### [Exercise instructions]
Exact copy, no pictures: repeat the data that follows.
*** Opening of Data shown ***
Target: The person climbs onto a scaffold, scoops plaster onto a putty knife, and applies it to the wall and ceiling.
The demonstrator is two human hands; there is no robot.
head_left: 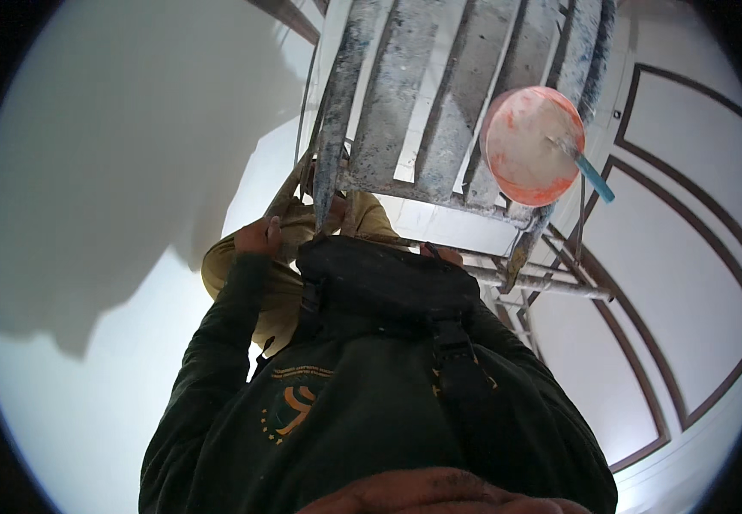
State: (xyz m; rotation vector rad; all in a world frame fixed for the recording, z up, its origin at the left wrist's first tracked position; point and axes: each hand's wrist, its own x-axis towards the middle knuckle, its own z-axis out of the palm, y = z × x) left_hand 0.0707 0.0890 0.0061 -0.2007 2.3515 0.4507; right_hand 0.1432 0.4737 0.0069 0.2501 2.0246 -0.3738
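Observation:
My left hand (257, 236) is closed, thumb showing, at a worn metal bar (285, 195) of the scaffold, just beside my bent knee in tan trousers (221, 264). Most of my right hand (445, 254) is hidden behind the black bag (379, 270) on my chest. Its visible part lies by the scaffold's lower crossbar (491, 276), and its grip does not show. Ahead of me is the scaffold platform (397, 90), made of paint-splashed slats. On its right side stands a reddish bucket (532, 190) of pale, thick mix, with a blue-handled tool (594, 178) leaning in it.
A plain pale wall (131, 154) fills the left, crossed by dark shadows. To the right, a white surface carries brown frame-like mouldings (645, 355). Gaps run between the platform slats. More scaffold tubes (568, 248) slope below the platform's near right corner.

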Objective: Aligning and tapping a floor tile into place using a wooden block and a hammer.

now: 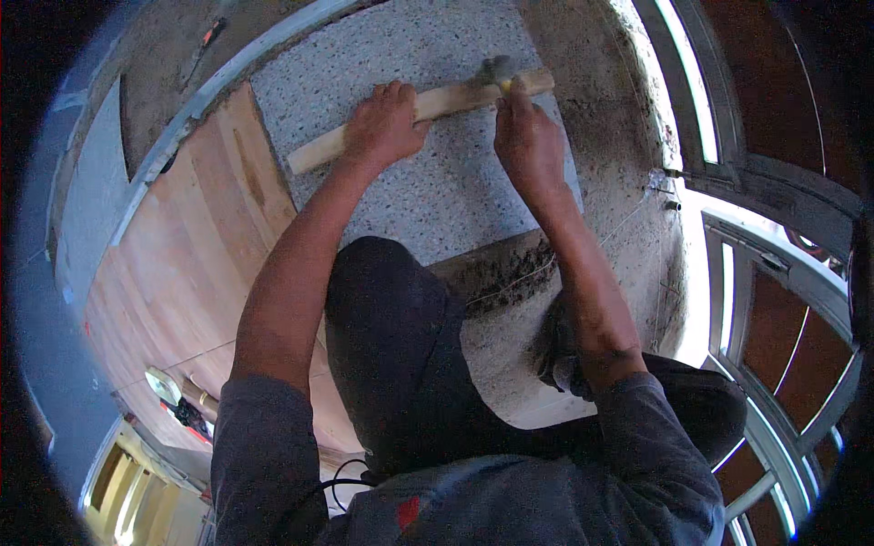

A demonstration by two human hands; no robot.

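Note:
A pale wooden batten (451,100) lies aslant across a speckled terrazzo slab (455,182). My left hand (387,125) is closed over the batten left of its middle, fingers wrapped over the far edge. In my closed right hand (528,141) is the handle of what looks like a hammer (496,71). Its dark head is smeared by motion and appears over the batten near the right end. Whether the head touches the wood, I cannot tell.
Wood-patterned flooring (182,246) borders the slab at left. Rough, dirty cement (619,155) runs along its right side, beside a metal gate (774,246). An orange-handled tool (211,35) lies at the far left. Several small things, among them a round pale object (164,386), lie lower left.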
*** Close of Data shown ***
### [Response]
Target: The person climbs onto a scaffold, scoops plaster onto a putty knife, and applies it to the wall and ceiling.
The demonstrator is two human hands; there is no robot.
head_left: 
State: (xyz m; rotation vector rad; all in a world frame fixed for the recording, z up, its origin at the left wrist's first tracked position; point and axes: each hand's wrist, its own x-axis towards the middle knuckle, its own z-axis out of the palm, y = z × x) left_hand 0.0707 0.0890 0.0061 -0.2007 2.3515 0.4507; right_hand 0.1432 0.4737 0.0069 0.2501 2.0246 -0.3738
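Observation:
My left hand (257, 236) is closed, thumb showing, at a worn metal bar (285, 195) of the scaffold, just beside my bent knee in tan trousers (221, 264). Most of my right hand (445, 254) is hidden behind the black bag (379, 270) on my chest. Its visible part lies by the scaffold's lower crossbar (491, 276), and its grip does not show. Ahead of me is the scaffold platform (397, 90), made of paint-splashed slats. On its right side stands a reddish bucket (532, 190) of pale, thick mix, with a blue-handled tool (594, 178) leaning in it.
A plain pale wall (131, 154) fills the left, crossed by dark shadows. To the right, a white surface carries brown frame-like mouldings (645, 355). Gaps run between the platform slats. More scaffold tubes (568, 248) slope below the platform's near right corner.
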
Objective: Aligning and tapping a floor tile into place using a wooden block and a hammer.

now: 

A demonstration by two human hands; no robot.

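Note:
A pale wooden batten (451,100) lies aslant across a speckled terrazzo slab (455,182). My left hand (387,125) is closed over the batten left of its middle, fingers wrapped over the far edge. In my closed right hand (528,141) is the handle of what looks like a hammer (496,71). Its dark head is smeared by motion and appears over the batten near the right end. Whether the head touches the wood, I cannot tell.
Wood-patterned flooring (182,246) borders the slab at left. Rough, dirty cement (619,155) runs along its right side, beside a metal gate (774,246). An orange-handled tool (211,35) lies at the far left. Several small things, among them a round pale object (164,386), lie lower left.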

The output is complete as it stands.